*DATA SEGMENT*.
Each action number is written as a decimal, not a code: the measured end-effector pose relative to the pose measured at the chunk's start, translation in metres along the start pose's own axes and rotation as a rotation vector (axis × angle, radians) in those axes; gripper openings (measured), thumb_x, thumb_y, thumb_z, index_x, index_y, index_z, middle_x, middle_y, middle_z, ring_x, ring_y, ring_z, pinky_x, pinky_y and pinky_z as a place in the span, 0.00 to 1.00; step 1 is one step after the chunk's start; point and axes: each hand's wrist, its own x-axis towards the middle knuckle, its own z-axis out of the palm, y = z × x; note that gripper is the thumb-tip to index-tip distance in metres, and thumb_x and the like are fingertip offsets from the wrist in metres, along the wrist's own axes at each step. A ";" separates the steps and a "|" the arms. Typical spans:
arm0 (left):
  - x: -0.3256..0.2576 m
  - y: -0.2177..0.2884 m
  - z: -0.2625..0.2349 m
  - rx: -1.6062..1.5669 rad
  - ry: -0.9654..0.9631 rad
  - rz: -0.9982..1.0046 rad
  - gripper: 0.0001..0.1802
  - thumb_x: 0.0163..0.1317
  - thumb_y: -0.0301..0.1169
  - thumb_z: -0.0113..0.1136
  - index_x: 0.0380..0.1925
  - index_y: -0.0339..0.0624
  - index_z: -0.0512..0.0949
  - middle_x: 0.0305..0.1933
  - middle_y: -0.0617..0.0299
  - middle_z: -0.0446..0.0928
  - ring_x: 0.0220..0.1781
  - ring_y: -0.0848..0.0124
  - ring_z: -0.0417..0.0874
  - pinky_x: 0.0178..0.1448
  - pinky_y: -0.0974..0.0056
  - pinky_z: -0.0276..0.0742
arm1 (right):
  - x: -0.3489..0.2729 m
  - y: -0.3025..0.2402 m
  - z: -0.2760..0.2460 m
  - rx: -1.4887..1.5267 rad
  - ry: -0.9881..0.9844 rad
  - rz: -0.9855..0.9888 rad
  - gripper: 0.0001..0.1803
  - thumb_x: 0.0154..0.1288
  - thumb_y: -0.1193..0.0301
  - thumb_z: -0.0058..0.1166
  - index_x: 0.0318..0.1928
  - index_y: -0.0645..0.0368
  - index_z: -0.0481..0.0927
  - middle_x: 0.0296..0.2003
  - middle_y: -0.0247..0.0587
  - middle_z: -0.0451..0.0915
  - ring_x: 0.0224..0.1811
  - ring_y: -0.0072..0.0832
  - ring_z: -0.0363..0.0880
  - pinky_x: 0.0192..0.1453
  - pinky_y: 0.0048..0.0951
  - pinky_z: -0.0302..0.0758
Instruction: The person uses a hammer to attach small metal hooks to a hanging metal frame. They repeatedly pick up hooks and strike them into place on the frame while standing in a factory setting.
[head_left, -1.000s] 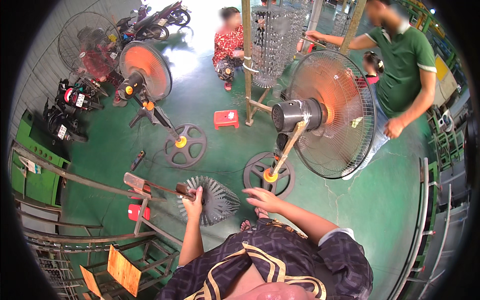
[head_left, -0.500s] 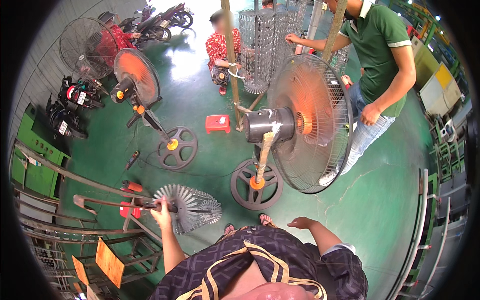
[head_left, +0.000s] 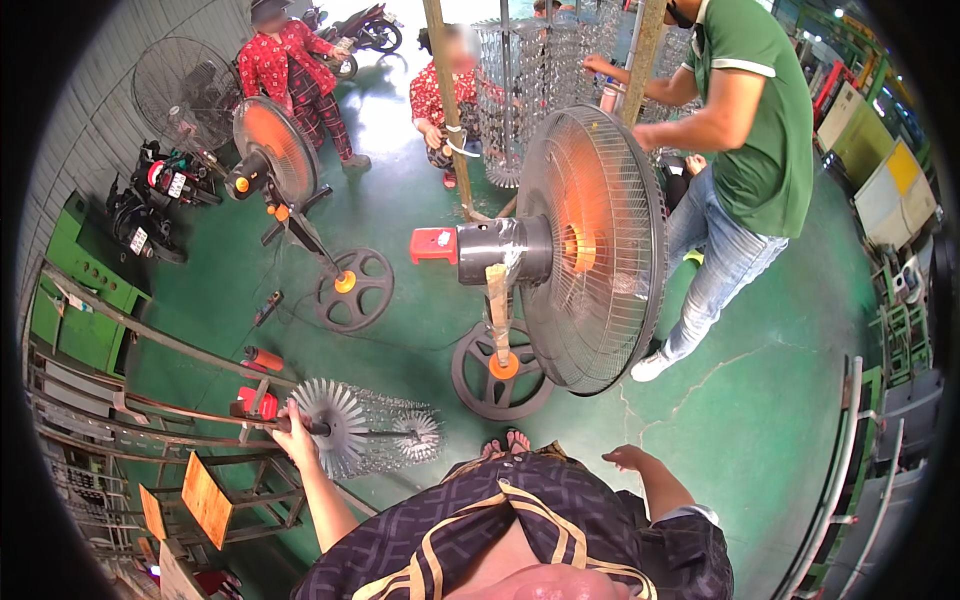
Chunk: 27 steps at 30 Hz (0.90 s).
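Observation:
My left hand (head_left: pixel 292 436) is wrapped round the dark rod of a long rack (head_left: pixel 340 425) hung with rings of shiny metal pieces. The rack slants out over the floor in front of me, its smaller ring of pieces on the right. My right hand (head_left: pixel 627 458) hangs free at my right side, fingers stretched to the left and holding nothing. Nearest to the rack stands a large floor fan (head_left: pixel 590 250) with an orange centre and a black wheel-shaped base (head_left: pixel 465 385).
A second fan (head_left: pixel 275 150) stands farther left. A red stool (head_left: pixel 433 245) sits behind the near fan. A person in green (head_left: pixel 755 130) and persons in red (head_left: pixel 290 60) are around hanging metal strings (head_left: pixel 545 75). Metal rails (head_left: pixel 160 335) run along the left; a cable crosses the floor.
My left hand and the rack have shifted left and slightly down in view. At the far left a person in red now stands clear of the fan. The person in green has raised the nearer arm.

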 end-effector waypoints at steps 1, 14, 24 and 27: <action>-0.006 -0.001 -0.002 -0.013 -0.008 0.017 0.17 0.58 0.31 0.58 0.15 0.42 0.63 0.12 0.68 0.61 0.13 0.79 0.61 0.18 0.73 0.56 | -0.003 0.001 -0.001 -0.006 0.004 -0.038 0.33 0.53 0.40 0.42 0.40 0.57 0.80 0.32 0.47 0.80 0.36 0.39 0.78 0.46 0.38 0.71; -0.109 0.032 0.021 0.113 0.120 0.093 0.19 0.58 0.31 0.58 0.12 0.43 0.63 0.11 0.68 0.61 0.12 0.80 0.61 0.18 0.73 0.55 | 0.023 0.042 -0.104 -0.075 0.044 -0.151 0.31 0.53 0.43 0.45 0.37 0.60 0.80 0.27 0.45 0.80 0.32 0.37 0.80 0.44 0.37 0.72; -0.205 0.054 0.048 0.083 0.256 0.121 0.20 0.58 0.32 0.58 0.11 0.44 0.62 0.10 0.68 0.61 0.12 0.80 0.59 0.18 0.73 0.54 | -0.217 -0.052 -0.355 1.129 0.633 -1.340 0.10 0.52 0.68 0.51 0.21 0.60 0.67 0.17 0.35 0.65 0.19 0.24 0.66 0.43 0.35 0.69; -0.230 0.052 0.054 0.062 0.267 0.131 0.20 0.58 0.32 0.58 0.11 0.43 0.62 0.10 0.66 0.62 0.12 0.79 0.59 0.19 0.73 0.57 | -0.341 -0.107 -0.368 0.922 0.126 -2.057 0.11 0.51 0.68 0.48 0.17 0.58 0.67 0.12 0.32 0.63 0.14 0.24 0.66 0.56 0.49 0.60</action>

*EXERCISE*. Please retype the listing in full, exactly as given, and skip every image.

*YOUR RESPONSE*.
Each action number is written as a decimal, not a code: the measured end-effector pose relative to the pose measured at the chunk's start, translation in metres along the start pose's own axes and rotation as a rotation vector (axis × angle, radians) in those axes; gripper openings (measured), thumb_x, thumb_y, thumb_z, index_x, index_y, index_z, middle_x, middle_y, middle_z, ring_x, ring_y, ring_z, pinky_x, pinky_y and pinky_z as a place in the span, 0.00 to 1.00; step 1 is one step after the chunk's start; point and axes: each hand's wrist, its own x-axis towards the middle knuckle, its own z-axis out of the palm, y = z × x; note that gripper is the thumb-tip to index-tip distance in metres, and thumb_x and the like are fingertip offsets from the wrist in metres, along the wrist's own axes at each step. A ";" separates the steps and a "|" the arms. Typical spans:
arm0 (left):
  - x: -0.3256..0.2576 m
  - y: -0.2177..0.2884 m
  - z: -0.2625..0.2349 m
  - rx: -1.6062..1.5669 rad
  - ry: -0.9654..0.9631 rad
  - rz: -0.9982..1.0046 rad
  - gripper: 0.0001..0.1802
  - thumb_x: 0.0163..0.1317
  - thumb_y: -0.0301..0.1169
  - thumb_z: -0.0113..0.1136
  - index_x: 0.0380..0.1925
  - index_y: -0.0339..0.0624
  - index_z: -0.0512..0.0949
  - middle_x: 0.0305..0.1933
  - middle_y: -0.0617..0.0299
  - middle_z: -0.0446..0.0928
  - ring_x: 0.0220..0.1781
  - ring_y: -0.0848..0.0124
  - ring_z: -0.0417..0.0874
  - pinky_x: 0.0178..0.1448
  - pinky_y: -0.0974..0.0056
  - pinky_z: -0.0276..0.0742
arm1 (right):
  - x: -0.3489..0.2729 m
  - y: -0.3025..0.2402 m
  - z: -0.2760..0.2460 m
  - rx: -1.4887..1.5267 rad
  - ry: -0.9881..0.9844 rad
  - rz: -0.9855..0.9888 rad
  - gripper: 0.0001..0.1803
  - thumb_x: 0.0154..0.1288
  - thumb_y: -0.1193..0.0301
  - thumb_z: -0.0058..0.1166
  - index_x: 0.0318..0.1928
  - index_y: -0.0645..0.0368
  - index_z: -0.0481..0.0927
  - middle_x: 0.0296..0.2003
  - middle_y: -0.0247..0.0587
  - middle_z: -0.0451..0.0915
  - ring_x: 0.0224..0.1811
  - ring_y: -0.0072..0.0832
  - ring_z: -0.0363..0.0880
  - pinky_x: 0.0192..0.1453
  - pinky_y: 0.0048..0.0951
  - pinky_z: -0.0302..0.0758
Instruction: The person uses a hammer to attach small metal hooks to a hanging metal frame. They repeatedly pick up hooks and strike them into place on the frame while standing in a factory setting.
[head_left, -1.000s] 
[head_left, -0.500s] 
[head_left, +0.000s] 
Chunk: 27 steps at 30 Hz (0.90 s).
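Observation:
My left hand (head_left: pixel 292 436) is wrapped round the dark rod of a long rack (head_left: pixel 340 425) hung with rings of shiny metal pieces. The rack slants out over the floor in front of me, its smaller ring of pieces on the right. My right hand (head_left: pixel 627 458) hangs free at my right side, fingers stretched to the left and holding nothing. Nearest to the rack stands a large floor fan (head_left: pixel 590 250) with an orange centre and a black wheel-shaped base (head_left: pixel 465 385).
A second fan (head_left: pixel 275 150) stands farther left. A red stool (head_left: pixel 433 245) sits behind the near fan. A person in green (head_left: pixel 755 130) and persons in red (head_left: pixel 290 60) are around hanging metal strings (head_left: pixel 545 75). Metal rails (head_left: pixel 160 335) run along the left; a cable crosses the floor.
My left hand and the rack have shifted left and slightly down in view. At the far left a person in red now stands clear of the fan. The person in green has raised the nearer arm.
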
 end-effector waypoints at steps 1, 14, 24 and 27: <action>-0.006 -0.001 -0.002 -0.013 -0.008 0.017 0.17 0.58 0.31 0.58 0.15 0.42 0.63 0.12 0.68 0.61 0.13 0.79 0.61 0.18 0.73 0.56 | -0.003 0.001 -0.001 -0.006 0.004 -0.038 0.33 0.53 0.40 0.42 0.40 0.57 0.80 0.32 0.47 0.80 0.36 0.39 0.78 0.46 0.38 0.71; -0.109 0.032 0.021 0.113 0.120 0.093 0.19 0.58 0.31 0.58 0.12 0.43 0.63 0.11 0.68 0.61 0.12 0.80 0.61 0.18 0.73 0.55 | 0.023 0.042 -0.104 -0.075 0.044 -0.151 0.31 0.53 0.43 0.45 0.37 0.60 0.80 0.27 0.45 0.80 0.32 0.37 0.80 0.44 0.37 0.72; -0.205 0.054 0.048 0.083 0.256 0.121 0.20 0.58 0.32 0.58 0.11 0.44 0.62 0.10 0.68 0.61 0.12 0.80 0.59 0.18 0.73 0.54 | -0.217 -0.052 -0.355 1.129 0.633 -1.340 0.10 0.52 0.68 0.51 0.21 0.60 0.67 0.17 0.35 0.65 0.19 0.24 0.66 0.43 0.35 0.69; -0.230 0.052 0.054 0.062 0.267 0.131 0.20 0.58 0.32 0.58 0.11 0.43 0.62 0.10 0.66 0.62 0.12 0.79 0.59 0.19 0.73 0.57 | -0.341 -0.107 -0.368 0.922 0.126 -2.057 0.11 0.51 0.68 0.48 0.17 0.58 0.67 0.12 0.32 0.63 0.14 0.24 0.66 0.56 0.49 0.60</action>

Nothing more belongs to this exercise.